YOUR ASSIGNMENT. Whenever "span" appears in a line, please copy that line from the data.

[Records drawn from a dataset]
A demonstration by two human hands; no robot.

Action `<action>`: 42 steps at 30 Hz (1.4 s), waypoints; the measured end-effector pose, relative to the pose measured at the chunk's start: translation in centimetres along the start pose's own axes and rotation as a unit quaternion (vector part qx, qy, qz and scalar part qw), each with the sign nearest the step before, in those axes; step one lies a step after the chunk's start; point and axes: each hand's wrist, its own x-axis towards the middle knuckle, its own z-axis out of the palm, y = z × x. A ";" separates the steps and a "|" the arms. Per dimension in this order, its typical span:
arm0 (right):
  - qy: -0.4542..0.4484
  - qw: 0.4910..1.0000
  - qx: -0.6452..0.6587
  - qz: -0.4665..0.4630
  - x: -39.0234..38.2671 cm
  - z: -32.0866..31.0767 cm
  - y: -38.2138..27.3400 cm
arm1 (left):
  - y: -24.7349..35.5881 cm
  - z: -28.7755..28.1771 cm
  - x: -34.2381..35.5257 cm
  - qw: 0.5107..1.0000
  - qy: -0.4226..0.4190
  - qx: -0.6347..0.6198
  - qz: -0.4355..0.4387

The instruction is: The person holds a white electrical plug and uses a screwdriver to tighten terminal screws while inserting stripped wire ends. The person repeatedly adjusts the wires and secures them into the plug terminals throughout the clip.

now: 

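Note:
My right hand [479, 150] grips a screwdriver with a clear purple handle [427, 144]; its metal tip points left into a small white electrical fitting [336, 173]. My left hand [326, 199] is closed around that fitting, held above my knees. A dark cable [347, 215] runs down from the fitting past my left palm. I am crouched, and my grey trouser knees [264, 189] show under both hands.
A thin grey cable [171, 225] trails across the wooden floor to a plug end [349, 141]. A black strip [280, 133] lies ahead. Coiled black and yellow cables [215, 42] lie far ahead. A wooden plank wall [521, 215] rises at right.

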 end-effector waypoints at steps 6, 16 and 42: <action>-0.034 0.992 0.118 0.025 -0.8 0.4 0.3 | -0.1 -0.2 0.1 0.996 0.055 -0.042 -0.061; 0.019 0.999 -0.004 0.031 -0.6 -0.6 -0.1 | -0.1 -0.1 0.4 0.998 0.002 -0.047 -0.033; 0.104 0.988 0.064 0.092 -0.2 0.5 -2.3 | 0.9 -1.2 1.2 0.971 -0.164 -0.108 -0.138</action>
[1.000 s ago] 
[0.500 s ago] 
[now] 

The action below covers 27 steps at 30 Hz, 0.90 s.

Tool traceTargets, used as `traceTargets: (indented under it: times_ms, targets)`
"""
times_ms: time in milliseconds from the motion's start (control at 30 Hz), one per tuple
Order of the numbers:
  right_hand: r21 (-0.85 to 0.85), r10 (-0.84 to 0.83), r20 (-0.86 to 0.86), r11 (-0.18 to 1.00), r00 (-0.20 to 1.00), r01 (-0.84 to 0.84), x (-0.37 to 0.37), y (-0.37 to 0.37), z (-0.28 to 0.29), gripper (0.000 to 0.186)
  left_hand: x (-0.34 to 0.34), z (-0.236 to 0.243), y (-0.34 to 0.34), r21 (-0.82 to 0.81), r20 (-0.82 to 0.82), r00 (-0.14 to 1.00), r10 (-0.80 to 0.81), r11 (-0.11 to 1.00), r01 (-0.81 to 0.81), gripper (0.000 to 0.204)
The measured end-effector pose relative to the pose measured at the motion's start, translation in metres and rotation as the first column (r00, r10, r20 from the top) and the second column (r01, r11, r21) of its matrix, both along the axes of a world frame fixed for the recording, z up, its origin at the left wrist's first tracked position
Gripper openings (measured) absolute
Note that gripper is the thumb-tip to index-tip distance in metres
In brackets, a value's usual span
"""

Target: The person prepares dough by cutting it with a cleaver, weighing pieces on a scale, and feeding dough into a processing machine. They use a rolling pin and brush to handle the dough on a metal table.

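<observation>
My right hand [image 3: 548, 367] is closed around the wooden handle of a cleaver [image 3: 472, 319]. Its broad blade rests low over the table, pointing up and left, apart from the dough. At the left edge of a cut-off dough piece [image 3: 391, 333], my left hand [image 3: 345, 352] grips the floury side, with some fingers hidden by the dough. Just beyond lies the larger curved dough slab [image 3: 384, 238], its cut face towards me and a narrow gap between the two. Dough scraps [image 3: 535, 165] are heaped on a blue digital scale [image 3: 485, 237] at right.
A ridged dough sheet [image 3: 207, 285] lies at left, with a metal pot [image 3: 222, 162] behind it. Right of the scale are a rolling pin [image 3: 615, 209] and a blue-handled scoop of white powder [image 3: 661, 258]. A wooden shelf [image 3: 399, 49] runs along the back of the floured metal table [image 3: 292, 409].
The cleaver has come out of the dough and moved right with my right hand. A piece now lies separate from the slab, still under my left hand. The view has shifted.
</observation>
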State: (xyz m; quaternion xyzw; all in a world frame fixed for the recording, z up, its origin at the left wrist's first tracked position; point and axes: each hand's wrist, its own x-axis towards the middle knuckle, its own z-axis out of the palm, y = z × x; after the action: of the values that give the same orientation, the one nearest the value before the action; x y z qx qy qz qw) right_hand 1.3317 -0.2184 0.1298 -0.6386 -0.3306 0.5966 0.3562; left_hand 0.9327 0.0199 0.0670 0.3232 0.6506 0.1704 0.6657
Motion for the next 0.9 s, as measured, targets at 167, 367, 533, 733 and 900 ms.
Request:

SOLVED PROBLEM.
Action `<action>`: 42 steps at 30 Hz (1.4 s), waypoints; the measured end-effector pose, relative to the pose measured at the chunk's start: translation in centimetres along the start pose's own axes and rotation as a unit quaternion (vector part qx, qy, qz and scalar part qw), each with the sign nearest the step before, in those axes; step one lies a step after the chunk's start; point and axes: each hand's wrist, its own x-axis towards the middle knuckle, its own z-axis out of the palm, y = z × x. A ";" separates the steps and a "|" the arms. Per dimension in this order, its typical span:
In brackets, a value's usual span

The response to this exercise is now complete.